Over the years, parts of the river have occasionally been closed because of low water, barge accidents, dredging, ice and flooding. But this shutdown, if it happens, would affect a pivotal stretch that is used for heavy two-way traffic — shipments going south to the Gulf as well as transports from the Illinois and Ohio rivers headed north to Chicago and Minneapolis.

A two-month shutdown — the length of time that some observers fear given current conditions — would have an estimated impact of $7 billion, according to the river industry trade group American Waterways Operators.

Consider agricultural products. It costs 30 to 35 cents more per bushel to send grain to the Gulf by rail instead of barge — a massive figure when calculating the millions of bushels shipped downriver.

“When you think of all we buy at the grocery store that has grain and corn, consumers could really see it hit them in the pocketbooks,” said Ann McCulloch of the Waterways Operators group.

The Coast Guard controls navigation on the river and decides when to require restrictions or shut it down.

“It's really played by ear,” Coast Guard Lt. Colin Fogarty said. “The Mississippi River is a dynamic environment.”

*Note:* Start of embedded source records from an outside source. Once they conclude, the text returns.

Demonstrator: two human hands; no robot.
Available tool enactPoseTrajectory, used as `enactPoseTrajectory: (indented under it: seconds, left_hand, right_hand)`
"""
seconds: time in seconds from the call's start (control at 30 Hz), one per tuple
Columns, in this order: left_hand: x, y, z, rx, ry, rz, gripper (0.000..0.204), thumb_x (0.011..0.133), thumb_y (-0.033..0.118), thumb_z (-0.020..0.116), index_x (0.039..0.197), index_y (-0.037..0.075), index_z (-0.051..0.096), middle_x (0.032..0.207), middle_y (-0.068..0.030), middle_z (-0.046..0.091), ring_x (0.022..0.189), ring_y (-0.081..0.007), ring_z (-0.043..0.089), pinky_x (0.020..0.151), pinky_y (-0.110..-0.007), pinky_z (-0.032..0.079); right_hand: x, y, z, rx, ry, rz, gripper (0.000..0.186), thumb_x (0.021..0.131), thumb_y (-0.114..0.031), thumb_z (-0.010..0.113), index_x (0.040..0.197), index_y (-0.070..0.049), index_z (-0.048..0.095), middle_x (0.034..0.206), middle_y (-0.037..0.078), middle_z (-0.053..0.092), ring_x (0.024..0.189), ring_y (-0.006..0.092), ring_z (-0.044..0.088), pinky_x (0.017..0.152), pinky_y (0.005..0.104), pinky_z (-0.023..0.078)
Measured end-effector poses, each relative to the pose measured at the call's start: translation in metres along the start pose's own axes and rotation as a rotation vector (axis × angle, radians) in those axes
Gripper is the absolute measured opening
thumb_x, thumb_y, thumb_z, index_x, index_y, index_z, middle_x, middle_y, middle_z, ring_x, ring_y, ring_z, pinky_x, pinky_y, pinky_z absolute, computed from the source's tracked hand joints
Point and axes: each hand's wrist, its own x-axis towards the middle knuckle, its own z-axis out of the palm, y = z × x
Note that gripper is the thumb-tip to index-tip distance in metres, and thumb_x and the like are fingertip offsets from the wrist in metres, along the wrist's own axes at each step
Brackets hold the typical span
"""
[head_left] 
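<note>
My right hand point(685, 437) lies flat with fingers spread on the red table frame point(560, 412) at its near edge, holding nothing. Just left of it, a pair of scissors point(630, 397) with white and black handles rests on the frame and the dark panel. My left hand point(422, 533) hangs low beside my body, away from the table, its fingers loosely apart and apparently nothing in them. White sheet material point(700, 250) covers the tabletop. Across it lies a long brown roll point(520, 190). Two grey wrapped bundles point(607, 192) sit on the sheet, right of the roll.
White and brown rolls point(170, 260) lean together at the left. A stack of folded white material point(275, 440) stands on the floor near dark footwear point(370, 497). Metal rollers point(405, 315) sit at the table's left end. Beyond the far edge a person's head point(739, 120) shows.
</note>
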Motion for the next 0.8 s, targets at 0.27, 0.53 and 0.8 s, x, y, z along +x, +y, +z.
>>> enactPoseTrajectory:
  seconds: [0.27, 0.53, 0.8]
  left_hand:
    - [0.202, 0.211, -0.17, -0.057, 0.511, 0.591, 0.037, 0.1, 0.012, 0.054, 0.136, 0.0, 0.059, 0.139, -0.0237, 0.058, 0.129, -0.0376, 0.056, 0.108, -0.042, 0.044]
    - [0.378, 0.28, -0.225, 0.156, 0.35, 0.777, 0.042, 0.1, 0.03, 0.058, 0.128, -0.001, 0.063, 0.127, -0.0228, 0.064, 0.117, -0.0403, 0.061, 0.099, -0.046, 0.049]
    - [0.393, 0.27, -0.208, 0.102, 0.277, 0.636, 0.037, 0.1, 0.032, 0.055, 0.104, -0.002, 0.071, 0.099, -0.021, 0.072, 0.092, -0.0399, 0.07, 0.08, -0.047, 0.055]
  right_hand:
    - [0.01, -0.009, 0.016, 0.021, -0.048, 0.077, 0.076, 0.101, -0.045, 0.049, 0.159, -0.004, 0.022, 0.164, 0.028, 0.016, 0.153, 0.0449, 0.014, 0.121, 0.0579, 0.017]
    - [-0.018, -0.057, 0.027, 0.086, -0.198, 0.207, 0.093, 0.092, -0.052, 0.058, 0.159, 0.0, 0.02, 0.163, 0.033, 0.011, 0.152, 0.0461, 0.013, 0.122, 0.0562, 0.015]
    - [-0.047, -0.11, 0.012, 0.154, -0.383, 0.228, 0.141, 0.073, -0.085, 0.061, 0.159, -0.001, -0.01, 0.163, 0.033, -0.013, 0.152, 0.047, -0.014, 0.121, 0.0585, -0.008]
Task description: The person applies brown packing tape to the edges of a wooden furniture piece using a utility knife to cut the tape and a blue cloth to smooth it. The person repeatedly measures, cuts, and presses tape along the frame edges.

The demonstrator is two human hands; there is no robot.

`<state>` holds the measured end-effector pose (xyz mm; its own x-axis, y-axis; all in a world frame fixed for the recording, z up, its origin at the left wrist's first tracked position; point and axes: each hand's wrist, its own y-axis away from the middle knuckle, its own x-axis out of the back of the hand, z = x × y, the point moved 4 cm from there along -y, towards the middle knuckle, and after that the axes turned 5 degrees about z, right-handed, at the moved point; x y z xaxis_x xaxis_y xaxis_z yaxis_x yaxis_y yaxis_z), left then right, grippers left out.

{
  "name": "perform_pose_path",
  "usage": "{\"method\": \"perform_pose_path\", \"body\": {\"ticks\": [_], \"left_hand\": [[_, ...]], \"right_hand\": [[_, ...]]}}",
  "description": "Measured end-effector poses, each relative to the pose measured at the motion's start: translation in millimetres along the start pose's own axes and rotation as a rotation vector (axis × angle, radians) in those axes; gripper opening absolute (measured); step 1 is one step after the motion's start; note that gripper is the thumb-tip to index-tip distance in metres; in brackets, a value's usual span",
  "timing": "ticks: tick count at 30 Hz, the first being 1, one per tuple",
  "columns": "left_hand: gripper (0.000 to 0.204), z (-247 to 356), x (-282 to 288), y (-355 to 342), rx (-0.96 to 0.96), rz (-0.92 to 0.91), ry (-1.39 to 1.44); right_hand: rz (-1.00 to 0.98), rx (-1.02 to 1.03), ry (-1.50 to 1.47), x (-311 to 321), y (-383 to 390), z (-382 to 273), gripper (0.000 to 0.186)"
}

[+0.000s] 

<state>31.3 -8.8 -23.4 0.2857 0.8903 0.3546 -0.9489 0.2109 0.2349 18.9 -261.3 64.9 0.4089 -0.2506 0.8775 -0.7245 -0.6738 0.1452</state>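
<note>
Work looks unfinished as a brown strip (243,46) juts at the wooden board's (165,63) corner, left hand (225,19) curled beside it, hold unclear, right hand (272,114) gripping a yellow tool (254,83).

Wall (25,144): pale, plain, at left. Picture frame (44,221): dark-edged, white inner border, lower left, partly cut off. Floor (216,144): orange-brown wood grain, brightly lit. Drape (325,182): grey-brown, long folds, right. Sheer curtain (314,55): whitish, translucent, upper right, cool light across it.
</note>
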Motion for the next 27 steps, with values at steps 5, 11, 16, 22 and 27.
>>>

River shippers are bracing for the worst, weighing train and truck alternatives to move a staggering volume of cargo, if necessary.

Seven million tons of farm products are shipped via barge in a typical December-January period, along with 3.8 million tons of coal, 1.7 million tons of chemical products, 1.3 million tons of petroleum products and 700,000 tons of crude oil, McCulloch said.

Trains already haul a vast volume of material, but switching from river to rail isn't that easy, especially on short notice. Cargill, for example, uses 1,300 of its own barges on inland waterways. Finding that much capacity elsewhere is no simple task.

“We'll look for other sources of transportation to the extent we can. But if you take away this important artery, you can't just snap your fingers and replace it with trains,” Calhoun said. “There aren't just trains sitting around. They're already pretty busy with their business on their books.”

Tractor-trailers can pick up some of the slack. But some cargo, such as coal, just isn't cost-effective to haul by truck over long distances, said Bob Costello, an economist with the American Trucking Associations.

Businesses operating directly on the river are bound to suffer, too.

George Foster founded JB Marine Service Inc. in St. Louis 36 years ago to make a living fixing and cleaning barges. An extended river closure may force layoffs, he said. He figures many other companies will be forced to cut jobs, too.

“It's extremely dire,” Foster said. “There's no way to sugarcoat it.”